Rumahsakit Indonesia, Teknologi Kedokteran dan Sumber Daya Manusia


Dapat dipahami bahwa apabila rumahsakit keagamaan atau rumahsakit non-profit tidak memberi pendapatan yang memuaskan dokter spesialis atau manajer rumahsakit maka ada kemungkinan dokter atau manajer yang bersangkutan akan pindah ke rumahsakit lain.

Hal ini terutama terjadi apabila posisi menawar antara rumahsakit dengan tenaga kesehatan tidak sama. Artinya tenaga kesehatan yang menguasai teknologi medik dan mempunyai pengalaman tinggi mempunyai daya tawar lebih kuat dibanding rumahsakit.

 

Kekuatan ini antara lain disebabkan sedikitnya jumlah tenaga kesehatan yang menguasai teknologi. Dalam konteks ini ada berbagai kasus yang berasal dari sifat-sifat teknologi kedokteran yang khas dan perilaku ekonomi tenaga kesehatan.

Kasus A:

Pendirian rumahsakit swasta oleh dokter rumahsakit pemerintah


Kasus yang banyak terjadi di Indonesia adalah dokter spesialis rumahsakit pemerintah mendirikan rumahsakit sendiri, atau klinik bersalin (untuk dokter obsgin).

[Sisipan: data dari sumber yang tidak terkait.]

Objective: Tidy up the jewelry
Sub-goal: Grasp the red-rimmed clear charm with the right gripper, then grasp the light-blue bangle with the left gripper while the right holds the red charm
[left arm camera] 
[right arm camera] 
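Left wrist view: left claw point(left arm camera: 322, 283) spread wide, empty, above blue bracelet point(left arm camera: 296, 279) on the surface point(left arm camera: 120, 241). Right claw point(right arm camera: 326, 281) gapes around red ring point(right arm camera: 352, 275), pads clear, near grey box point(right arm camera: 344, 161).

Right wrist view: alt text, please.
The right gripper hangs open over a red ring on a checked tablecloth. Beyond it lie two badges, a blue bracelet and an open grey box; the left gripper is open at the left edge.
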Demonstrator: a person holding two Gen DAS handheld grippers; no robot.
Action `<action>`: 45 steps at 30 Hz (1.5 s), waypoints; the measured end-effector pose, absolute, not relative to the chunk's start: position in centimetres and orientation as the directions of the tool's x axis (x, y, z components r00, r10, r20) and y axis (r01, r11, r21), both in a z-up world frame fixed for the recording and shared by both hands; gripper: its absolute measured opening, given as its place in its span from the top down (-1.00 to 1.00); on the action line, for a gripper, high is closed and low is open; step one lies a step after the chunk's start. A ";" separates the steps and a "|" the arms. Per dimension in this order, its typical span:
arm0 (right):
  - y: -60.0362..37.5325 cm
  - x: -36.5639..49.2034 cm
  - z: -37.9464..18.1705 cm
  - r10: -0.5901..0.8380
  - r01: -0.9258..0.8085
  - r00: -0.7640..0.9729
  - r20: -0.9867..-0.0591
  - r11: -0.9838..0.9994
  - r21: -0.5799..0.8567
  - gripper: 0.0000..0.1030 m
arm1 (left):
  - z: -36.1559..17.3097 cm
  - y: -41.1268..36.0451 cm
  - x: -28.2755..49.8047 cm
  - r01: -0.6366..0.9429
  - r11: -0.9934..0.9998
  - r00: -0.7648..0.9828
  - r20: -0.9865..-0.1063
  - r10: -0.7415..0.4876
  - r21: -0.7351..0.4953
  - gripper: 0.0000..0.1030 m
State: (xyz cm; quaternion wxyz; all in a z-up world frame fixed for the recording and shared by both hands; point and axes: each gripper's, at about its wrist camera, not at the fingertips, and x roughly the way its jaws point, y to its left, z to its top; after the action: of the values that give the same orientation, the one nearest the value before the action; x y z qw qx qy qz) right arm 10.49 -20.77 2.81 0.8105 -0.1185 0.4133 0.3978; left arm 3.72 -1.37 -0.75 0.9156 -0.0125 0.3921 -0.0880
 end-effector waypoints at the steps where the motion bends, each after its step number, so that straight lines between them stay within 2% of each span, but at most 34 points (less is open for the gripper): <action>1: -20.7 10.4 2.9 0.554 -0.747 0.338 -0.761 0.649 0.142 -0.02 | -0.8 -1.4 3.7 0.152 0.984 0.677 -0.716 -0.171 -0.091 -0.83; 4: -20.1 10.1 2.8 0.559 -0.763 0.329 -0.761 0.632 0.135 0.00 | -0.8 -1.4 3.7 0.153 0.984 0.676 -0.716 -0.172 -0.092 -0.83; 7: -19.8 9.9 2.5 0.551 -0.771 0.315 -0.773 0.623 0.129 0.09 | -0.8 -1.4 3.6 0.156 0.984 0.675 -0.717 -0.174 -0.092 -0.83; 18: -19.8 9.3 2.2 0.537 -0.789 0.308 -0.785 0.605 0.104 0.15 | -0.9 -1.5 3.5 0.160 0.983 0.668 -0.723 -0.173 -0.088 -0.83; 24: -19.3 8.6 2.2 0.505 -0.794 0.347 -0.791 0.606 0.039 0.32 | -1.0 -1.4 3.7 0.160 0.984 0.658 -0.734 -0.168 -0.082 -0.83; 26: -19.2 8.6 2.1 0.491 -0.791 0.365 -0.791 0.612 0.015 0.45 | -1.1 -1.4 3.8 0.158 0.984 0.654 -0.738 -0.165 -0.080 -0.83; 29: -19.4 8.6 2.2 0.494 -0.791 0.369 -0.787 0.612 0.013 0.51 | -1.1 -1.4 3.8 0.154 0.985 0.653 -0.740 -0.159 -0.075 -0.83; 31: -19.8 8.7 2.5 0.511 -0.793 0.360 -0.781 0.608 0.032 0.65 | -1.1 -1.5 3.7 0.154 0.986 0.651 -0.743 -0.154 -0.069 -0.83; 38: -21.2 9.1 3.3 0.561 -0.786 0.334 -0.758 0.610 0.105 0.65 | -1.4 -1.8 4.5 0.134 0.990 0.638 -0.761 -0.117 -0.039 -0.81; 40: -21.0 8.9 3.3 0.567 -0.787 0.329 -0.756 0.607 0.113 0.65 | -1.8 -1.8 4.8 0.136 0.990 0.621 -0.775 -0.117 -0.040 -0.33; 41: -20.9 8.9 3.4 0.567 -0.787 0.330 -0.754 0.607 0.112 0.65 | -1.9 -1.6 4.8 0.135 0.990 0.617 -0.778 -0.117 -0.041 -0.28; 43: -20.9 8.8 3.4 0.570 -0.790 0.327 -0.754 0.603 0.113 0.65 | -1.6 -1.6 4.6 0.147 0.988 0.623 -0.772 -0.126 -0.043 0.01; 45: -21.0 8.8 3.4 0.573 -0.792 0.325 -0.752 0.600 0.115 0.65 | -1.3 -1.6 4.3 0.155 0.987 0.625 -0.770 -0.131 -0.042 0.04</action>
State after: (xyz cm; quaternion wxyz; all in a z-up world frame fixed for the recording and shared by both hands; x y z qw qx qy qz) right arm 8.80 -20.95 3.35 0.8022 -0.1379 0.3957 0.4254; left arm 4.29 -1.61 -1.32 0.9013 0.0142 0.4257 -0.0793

Berbagai kejadian menunjukkan bahwa rumahsakit swasta yang didirikan oleh dokter spesialis pemerintah berada dalam jangkauan jarak yang dekat. Berdasarkan pengamatan, sampai saat ini tidak ada rumahsakit yang didirikan oleh dokter spesialis yang berfungsi melayani masyarakat kelas bawah (safety-net) karena memang tidak ada subsidi untuk rumahsakit swasta.

Dengan terbatasnya jasa medik para dokter di rumahsakit pemerintah, maka ada kemungkinan pendirian rumahsakit swasta oleh para dokter spesialis rumahsakit pemerintah akan semakin meningkat.

Ada kemungkinan pendirian rumahsakit swasta oleh dokter spesialis berdasarkan faktor kepuasan hidup, perasaan sebagai profesional yang independen dan ada kemungkinan untuk pengembangan teknologi.

Dalam hal kepuasan hidup dan sebagai profesional yang independen, faktor ini merupakan masalah individual yang spesifik. Akan tetapi dipandang dari sudut teknologi kedokteran, rumahsakit milik para spesialis cenderung untuk tidak menggunakan teknologi tinggi karena membutuhkan biaya modal dan operasional yang besar.

Berbagai rumahsakit milik dosen di fakultas kedokteran di Indonesia mempunyai teknologi kedokteran yang jauh lebih rendah dibanding dengan rumahsakit pendidikannya.

Kasus B:

Penjualan bahan medik dan obat oleh tenaga kesehatan

Kasus lain adalah penjualan bahan oleh tenaga kesehatan di rumahsakit tanpa melalui sistem keuangan rumahsakit. Sebagai gambaran sebagian dokter bedah tulang mempunyai kebijakan untuk melakukan operasi dengan menyertakan bahan sebagai bagian dari jasa yang diberikan.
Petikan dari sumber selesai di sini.